# Help! Ragdoll kitten won't defend himself against the puppy



## mandymacagain (Jan 17, 2012)

7 month old Pomeranian + 5 month old Ragdoll kitten = not working :redface:









Our oversized Pomeranian Penelope doesn't mean to hurt the cat, but is just a super excitable little doggie and gets way carried away, quickly. Mind you, Fluffy the Ragdoll presents himself for play, will follow Penelope around, roll over in front of her, etc. But when it starts to get too rough, instead of defending himself he just starts trying to back away, and then run away. Penelope responds by giving chase. 

Ragdolls are notoriously passive and he just won't defend himself with his claws or teeth, so it's an unusual situation. We have one other cat, an American Shorthair, and she isn't having any of puppy and lets her know it, which has worked out fine.

I have tried "leave it" with rewards for responding, I've tried letting nature take its course hoping Fluffy would strike out, I've tried a Sunbeam Sonic Egg (ha, what a joke that thing was, it made dog look at her tail and then do whatever she was doing, more), I've tried Cesar Millan's ssshhhshhhh dominance thing. Nothing stops Penelope from escalating things past an acceptable point.

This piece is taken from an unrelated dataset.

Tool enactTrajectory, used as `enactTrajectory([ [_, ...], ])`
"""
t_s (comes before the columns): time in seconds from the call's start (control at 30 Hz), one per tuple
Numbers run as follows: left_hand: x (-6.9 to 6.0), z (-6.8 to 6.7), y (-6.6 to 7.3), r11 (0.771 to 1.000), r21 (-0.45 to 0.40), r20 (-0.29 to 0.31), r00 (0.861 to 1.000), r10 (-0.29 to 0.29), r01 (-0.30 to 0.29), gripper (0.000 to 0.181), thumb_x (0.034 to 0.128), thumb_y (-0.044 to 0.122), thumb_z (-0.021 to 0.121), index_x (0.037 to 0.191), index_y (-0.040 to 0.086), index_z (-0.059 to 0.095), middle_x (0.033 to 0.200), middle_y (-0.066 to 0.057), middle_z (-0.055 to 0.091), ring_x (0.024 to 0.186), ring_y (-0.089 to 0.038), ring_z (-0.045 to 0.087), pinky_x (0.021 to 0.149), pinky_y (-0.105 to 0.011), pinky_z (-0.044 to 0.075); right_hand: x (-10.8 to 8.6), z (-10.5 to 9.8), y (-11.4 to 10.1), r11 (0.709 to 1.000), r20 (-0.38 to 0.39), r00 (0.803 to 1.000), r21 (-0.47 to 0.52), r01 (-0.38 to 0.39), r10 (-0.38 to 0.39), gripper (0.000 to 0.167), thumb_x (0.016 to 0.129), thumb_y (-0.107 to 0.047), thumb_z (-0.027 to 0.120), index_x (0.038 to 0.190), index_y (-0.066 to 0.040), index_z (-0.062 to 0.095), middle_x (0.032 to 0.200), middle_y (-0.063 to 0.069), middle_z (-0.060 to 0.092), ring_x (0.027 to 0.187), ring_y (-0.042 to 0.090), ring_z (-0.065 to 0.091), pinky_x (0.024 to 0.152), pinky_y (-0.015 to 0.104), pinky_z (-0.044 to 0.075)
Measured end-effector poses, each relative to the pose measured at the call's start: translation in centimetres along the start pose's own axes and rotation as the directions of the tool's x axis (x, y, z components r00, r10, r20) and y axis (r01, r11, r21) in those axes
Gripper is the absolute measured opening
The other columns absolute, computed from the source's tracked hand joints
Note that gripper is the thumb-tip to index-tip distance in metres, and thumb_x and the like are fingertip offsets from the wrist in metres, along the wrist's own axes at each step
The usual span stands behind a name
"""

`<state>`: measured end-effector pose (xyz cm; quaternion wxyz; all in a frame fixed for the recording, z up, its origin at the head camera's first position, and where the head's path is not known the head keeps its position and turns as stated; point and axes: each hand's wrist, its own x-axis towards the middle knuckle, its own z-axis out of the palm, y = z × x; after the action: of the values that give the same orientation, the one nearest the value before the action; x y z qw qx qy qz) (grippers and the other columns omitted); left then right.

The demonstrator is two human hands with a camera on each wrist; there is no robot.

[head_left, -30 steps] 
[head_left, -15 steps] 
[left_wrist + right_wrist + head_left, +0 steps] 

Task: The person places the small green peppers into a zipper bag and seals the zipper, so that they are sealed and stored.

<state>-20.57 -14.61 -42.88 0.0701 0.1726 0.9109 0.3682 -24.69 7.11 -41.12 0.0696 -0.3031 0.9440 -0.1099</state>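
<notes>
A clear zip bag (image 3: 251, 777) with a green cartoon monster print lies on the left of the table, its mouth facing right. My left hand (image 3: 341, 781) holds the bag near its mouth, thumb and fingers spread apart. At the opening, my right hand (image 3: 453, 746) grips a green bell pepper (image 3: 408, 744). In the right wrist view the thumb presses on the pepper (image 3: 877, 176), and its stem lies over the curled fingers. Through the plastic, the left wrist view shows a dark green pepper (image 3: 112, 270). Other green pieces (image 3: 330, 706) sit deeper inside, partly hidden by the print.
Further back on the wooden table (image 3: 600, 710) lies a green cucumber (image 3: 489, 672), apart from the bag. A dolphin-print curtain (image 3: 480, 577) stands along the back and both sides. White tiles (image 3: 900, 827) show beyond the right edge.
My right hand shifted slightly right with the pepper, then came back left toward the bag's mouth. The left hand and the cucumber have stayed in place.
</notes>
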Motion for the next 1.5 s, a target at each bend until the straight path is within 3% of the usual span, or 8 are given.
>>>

Is the only solution to keep them separated and never let them play with each other? Maybe keep them separated until Penelope is older and has more training in other areas? How long? Ugh. I don't know what to do next.

I'd love to hear some positive suggestions. Eventually, the cat will weigh more than the dog, but I'm afraid he will have been chewed to bits by then.

TIA,

~Amanda


----------



## sassafras (Jun 22, 2010)

The cat is acting pretty normally if it tries to run away when overwhelmed by the dog. Most cats unless they are cornered with no escape will choose to run away in that situation rather than stand their ground and fight, nor would you really want them to IMO. It is your job to prevent the puppy from chasing the cat when he's had enough, because it's normal for most dogs to chase something running away from them. The cat doesn't speak dog and the dog doesn't speak cat, so you need to step up and teach the dog how to behave.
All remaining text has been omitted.